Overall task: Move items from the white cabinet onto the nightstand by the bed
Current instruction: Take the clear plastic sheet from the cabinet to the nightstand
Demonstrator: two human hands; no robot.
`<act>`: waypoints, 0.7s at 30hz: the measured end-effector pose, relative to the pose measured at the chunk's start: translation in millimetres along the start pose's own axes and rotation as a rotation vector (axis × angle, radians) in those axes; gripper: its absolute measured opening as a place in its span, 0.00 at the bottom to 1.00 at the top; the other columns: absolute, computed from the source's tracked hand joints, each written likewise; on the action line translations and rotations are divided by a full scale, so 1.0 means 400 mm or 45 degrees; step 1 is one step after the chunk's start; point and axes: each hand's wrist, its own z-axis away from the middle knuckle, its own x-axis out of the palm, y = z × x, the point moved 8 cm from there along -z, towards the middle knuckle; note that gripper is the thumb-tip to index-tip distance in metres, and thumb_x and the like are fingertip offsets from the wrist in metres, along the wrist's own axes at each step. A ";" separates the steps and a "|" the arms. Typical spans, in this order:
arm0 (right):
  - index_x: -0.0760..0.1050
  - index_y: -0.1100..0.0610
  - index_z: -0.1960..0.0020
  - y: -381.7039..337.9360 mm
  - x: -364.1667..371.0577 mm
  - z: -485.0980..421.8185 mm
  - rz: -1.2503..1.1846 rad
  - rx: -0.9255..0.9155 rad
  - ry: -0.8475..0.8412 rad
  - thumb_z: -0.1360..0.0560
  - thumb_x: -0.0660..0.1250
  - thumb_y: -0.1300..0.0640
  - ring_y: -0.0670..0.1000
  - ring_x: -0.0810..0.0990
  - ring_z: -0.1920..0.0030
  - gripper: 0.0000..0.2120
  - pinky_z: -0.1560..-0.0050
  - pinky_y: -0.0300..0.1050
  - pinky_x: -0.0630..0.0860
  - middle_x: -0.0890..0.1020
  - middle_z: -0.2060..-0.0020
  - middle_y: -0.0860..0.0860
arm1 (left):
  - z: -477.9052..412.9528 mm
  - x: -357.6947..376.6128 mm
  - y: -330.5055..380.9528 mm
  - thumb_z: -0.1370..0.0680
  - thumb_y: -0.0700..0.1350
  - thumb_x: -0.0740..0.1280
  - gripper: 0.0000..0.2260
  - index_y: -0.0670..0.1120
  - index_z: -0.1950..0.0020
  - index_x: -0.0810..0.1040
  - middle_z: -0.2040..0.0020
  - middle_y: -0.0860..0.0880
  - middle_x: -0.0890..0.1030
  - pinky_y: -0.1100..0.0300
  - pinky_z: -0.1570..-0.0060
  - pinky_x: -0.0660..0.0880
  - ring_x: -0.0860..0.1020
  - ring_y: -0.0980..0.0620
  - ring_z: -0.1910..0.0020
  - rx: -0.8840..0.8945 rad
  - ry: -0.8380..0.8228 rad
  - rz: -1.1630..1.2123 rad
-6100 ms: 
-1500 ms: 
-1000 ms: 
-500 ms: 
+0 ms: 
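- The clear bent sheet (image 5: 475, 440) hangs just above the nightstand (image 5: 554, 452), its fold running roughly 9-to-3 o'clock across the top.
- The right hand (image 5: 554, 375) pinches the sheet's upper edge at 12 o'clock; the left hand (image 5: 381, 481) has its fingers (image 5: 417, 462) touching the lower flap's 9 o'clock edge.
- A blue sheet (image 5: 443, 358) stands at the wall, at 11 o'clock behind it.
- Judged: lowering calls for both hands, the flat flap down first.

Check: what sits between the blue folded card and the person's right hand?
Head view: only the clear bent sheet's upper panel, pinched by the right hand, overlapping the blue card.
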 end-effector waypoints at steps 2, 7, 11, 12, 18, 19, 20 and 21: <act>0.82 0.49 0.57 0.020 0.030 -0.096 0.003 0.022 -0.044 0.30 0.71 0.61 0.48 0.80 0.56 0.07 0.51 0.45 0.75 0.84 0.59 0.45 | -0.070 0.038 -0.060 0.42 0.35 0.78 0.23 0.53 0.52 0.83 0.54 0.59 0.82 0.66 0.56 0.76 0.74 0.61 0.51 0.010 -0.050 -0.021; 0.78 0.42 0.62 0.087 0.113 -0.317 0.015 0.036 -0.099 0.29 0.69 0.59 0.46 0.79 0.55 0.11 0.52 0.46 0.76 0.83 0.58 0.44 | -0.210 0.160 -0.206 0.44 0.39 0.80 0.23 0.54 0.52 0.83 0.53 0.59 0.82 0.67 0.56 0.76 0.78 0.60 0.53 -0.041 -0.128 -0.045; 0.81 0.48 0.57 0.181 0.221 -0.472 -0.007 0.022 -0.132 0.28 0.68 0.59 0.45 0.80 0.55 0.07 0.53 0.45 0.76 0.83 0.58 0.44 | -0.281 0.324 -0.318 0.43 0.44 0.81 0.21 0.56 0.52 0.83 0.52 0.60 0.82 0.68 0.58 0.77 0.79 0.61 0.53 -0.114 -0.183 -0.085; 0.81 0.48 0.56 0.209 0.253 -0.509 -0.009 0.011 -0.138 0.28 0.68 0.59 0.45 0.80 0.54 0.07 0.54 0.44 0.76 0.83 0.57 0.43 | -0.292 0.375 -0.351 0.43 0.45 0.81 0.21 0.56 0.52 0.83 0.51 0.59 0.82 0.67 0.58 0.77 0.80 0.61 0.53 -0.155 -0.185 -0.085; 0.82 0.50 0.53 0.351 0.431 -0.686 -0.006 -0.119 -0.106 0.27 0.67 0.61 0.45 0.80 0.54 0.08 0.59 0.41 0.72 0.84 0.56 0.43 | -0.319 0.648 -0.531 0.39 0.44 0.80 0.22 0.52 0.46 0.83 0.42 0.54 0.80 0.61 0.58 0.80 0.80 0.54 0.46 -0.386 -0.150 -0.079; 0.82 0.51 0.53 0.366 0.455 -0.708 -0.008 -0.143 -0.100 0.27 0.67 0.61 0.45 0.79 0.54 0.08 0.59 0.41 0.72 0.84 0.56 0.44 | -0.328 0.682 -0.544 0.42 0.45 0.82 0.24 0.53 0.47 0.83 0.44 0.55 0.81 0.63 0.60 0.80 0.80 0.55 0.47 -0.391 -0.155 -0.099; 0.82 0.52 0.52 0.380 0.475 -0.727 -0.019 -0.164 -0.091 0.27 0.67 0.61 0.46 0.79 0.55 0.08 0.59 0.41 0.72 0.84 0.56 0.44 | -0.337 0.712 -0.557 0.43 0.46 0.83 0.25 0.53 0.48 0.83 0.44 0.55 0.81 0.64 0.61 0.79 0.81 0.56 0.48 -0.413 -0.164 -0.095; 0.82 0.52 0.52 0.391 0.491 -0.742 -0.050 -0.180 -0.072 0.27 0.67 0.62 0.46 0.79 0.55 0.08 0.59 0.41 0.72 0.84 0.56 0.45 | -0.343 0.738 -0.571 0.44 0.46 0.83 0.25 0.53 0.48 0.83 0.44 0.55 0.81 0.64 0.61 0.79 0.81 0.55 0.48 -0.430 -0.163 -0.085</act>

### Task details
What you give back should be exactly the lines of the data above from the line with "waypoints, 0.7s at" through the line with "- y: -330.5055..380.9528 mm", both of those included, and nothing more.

### Expected answer
`<act>`: waypoints, 0.7s at 30hz: the measured end-effector pose, relative to the pose measured at the chunk's start: translation in millimetres along the start pose's own axes and rotation as a rotation vector (axis × angle, radians) in those axes; gripper: its absolute measured opening as a place in its span, 0.00 at the bottom to 1.00 at the top; the other columns: absolute, computed from the source's tracked hand joints, each written likewise; on the action line translations and rotations are divided by a full scale, so 1.0 means 400 mm or 45 degrees; step 1 is one step after the chunk's start; point and axes: each hand's wrist, its own z-axis away from the middle knuckle, its own x-axis out of the palm, y = z × x, the point moved 8 cm from there along -z, towards the middle knuckle; note that gripper is the thumb-tip to index-tip distance in metres, and thumb_x and the like are fingertip offsets from the wrist in metres, along the wrist's own axes at each step. A ";" separates the steps and a "|" the arms. Typical spans, in this order:
arm0 (right):
  - index_x: -0.0760..0.1050
  - index_y: -0.1100..0.0610
  - index_z: -0.1960..0.0020
  - y: -381.7039..337.9360 mm
  - x: -364.1667..371.0577 mm
  - z: -485.0980..421.8185 mm
  - rz: -1.2503..1.1846 rad
  - rx: -0.9255..0.9155 rad
  - ry: -0.8475..0.8412 rad
  - thumb_z: -0.1360..0.0560
  - thumb_x: -0.0660..0.1250
  - thumb_y: -0.1300..0.0640
  - ring_y: -0.0670..0.1000
  - ring_x: -0.0810..0.0990
  - ring_z: -0.1920..0.0030
  - gripper: 0.0000..0.2120
  - pinky_z: -0.1560..-0.0050
  - pinky_y: -0.0300..0.1050
  - pinky_x: -0.0630..0.0860
  - middle_x: -0.0890..0.1020
  - middle_z: -0.2060..-0.0020
  - middle_y: -0.0860..0.0860
arm1 (left):
  - z: -477.9052..412.9528 mm
  - x: -357.6947..376.6128 mm
  - y: -330.5055..380.9528 mm

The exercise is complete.